▶ _Aim of the task_
Lines to return, exactly: from the line with "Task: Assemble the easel" to the line with "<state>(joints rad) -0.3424" in the entries below, both included.

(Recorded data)

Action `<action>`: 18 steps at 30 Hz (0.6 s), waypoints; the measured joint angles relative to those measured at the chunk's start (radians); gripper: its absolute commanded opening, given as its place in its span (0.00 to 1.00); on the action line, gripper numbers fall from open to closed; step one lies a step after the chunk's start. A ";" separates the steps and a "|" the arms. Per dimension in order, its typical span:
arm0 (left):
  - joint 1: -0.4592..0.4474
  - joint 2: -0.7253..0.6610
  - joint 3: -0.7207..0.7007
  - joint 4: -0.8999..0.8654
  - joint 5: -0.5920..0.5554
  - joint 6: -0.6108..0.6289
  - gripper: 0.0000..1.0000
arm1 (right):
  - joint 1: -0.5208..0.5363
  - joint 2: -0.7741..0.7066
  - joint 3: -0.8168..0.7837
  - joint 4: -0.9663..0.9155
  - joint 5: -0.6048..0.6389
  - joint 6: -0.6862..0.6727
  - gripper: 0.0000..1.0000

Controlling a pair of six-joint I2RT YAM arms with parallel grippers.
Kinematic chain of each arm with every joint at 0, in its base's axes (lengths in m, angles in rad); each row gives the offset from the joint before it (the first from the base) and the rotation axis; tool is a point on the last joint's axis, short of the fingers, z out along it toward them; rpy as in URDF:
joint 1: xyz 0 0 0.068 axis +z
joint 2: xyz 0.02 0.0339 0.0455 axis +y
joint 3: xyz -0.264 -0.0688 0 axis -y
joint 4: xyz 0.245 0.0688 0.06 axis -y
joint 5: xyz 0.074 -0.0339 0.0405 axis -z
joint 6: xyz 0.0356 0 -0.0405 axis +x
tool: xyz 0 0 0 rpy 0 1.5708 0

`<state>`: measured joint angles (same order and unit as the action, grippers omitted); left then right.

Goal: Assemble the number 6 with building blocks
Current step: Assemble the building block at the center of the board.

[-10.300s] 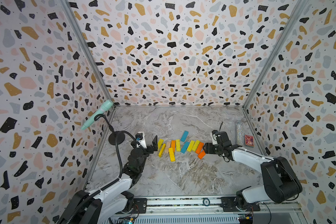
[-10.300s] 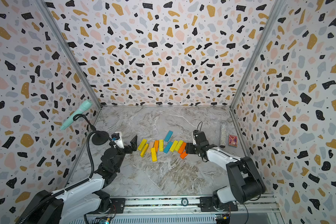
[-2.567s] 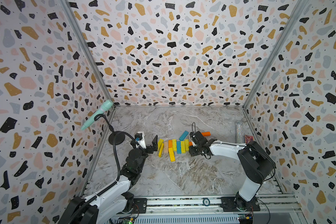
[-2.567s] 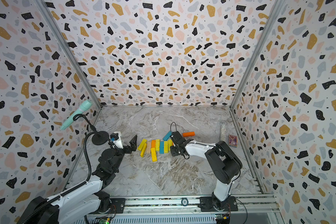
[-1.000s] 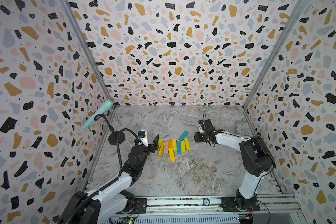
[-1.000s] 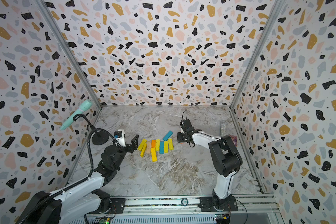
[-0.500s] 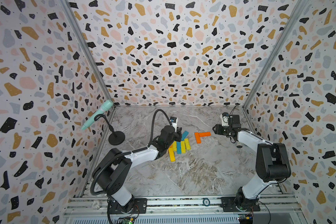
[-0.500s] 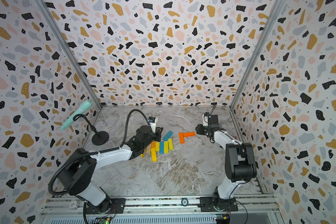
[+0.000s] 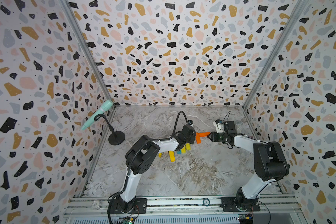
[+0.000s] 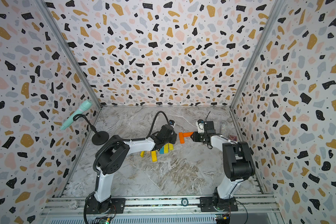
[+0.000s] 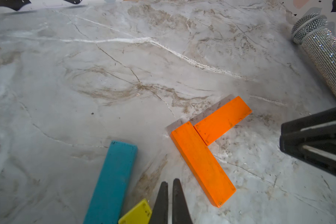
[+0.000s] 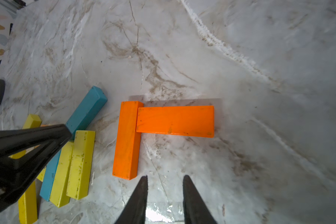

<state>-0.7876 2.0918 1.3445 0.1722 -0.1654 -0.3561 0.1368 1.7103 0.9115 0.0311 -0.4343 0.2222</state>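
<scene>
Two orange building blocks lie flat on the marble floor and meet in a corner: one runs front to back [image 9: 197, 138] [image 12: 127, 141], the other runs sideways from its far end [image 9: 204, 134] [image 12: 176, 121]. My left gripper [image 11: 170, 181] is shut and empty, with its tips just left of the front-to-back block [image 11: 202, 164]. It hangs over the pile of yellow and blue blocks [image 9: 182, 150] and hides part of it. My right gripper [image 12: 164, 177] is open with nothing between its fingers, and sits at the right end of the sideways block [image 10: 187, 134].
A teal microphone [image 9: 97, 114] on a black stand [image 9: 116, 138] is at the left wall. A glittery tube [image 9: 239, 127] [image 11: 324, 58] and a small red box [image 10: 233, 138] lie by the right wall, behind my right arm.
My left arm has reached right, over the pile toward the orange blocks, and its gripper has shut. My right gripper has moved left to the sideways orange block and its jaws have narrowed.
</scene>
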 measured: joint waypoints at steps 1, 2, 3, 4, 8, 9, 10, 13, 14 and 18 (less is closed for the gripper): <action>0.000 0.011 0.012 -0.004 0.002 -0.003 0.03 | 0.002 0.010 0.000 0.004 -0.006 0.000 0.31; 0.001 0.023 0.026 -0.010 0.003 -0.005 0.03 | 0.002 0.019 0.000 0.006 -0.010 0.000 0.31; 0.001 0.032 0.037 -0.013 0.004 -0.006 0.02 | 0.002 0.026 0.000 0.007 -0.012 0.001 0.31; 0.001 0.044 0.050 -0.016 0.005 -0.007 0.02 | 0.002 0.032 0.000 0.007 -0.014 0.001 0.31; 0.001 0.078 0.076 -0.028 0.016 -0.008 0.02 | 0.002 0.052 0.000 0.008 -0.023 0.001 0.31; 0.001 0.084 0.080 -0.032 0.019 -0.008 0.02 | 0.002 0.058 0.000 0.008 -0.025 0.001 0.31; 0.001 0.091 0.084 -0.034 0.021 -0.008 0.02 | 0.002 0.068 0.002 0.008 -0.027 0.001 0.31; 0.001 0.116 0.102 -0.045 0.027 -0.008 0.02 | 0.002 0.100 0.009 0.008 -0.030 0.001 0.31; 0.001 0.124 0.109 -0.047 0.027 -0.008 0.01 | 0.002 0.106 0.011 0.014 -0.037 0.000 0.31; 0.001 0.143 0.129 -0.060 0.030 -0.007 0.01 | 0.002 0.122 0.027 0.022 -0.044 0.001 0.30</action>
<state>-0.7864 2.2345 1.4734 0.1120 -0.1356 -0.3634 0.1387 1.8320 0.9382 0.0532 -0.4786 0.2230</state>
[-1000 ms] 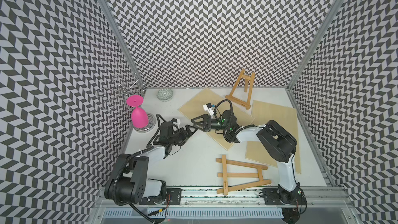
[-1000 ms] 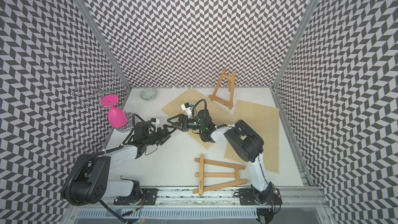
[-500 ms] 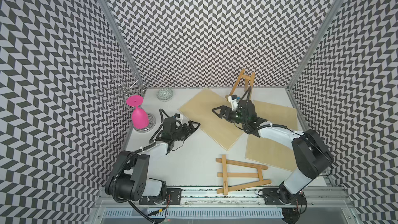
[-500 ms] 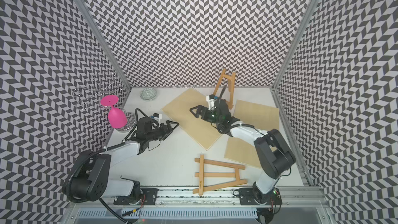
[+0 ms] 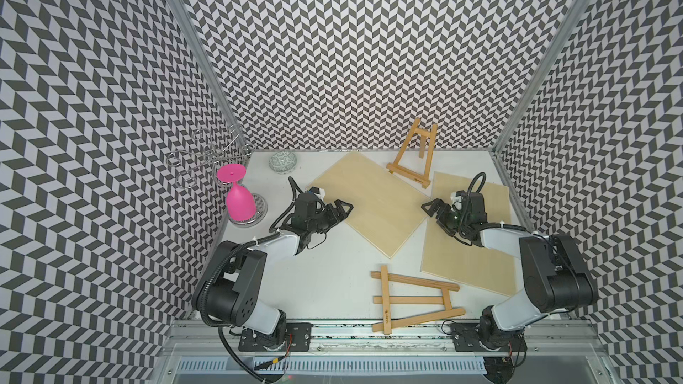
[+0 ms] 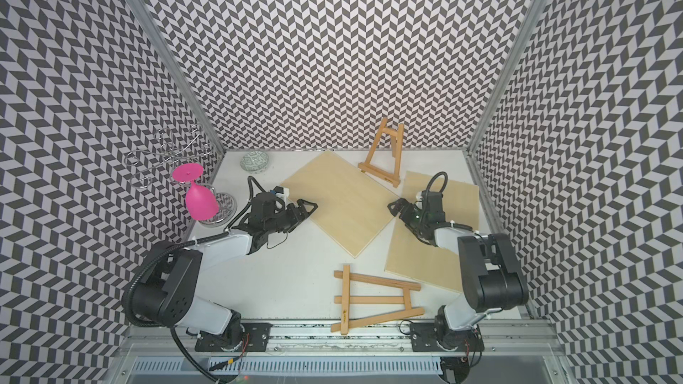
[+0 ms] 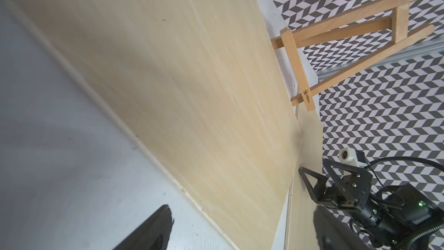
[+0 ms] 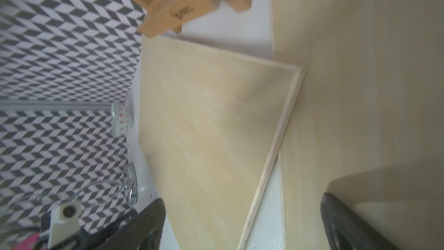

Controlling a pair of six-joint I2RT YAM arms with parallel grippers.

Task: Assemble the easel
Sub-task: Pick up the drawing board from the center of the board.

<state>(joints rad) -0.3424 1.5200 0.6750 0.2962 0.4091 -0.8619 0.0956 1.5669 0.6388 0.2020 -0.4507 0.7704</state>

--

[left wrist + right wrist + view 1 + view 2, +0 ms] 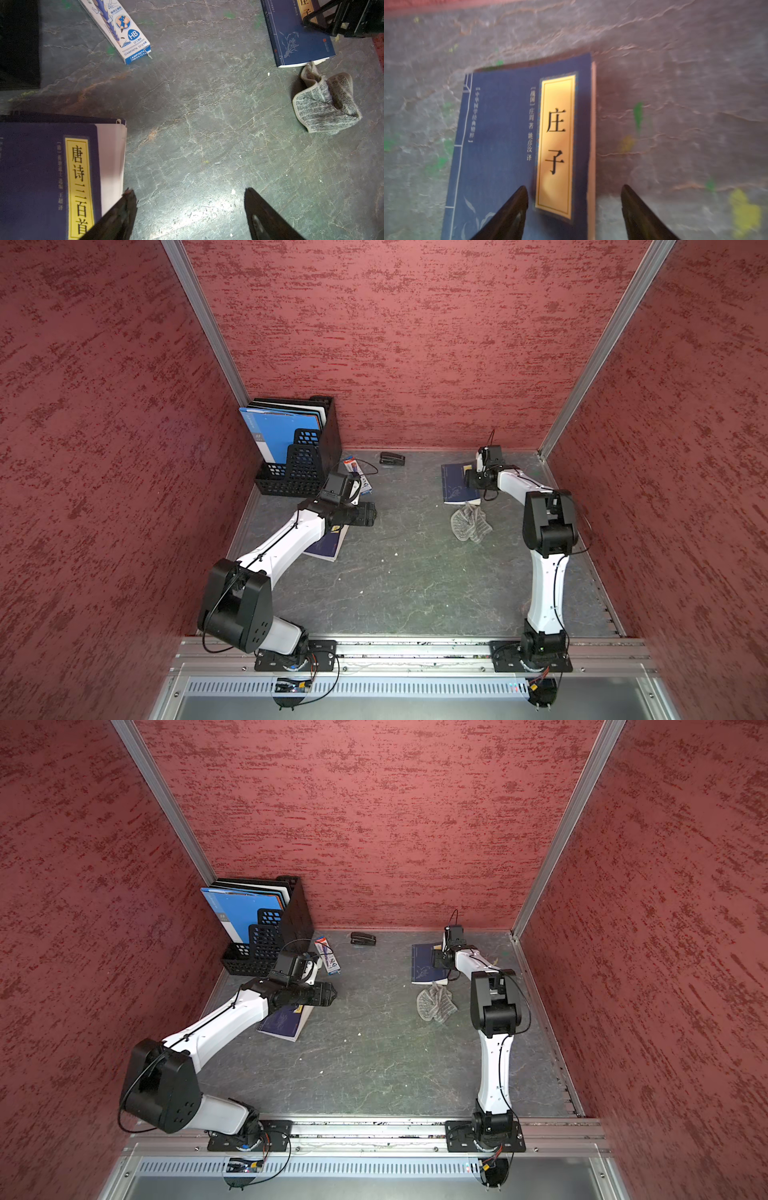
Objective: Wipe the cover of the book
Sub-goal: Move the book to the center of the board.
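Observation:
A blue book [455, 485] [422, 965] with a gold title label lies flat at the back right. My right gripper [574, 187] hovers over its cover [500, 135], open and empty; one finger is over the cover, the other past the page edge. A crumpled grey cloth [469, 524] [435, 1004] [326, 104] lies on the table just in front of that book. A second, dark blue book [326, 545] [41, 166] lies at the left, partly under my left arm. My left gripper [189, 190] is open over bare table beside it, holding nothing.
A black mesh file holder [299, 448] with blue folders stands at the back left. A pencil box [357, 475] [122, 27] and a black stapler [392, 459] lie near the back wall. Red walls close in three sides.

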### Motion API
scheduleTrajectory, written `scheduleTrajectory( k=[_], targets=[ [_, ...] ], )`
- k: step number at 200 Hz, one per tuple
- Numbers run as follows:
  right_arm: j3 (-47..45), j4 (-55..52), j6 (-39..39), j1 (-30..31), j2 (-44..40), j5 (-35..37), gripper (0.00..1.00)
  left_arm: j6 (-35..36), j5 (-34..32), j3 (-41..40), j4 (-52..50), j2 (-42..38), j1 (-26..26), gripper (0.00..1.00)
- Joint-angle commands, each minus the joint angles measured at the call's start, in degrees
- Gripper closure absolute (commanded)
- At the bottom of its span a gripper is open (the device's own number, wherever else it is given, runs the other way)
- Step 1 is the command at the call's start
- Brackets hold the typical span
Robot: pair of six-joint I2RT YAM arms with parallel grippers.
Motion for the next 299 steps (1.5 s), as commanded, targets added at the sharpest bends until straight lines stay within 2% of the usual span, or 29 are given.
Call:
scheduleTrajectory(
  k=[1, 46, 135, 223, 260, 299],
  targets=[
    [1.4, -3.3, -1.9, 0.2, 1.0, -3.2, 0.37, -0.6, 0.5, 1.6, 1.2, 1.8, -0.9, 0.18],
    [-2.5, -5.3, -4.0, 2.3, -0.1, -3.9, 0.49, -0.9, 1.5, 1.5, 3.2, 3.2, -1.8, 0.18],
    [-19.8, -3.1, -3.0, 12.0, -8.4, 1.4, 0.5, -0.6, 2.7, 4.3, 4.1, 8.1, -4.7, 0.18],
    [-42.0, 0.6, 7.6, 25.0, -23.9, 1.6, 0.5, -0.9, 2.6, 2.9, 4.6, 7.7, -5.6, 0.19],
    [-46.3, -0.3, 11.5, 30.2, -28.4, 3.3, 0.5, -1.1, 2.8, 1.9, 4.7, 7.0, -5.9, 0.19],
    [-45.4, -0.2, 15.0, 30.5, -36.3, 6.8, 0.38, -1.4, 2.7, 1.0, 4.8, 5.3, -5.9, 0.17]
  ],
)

▶ _Exercise answer_
Task: Assemble the easel
Sub-task: Pick up the drawing board from the center of the board.

<state>(joints rad) -0.3424 1.5200 0.6750 0.2962 0.4091 -0.8619 0.0956 1.5669 0.6388 0.2020 -0.4507 0.7704</state>

The work on the exercise is done.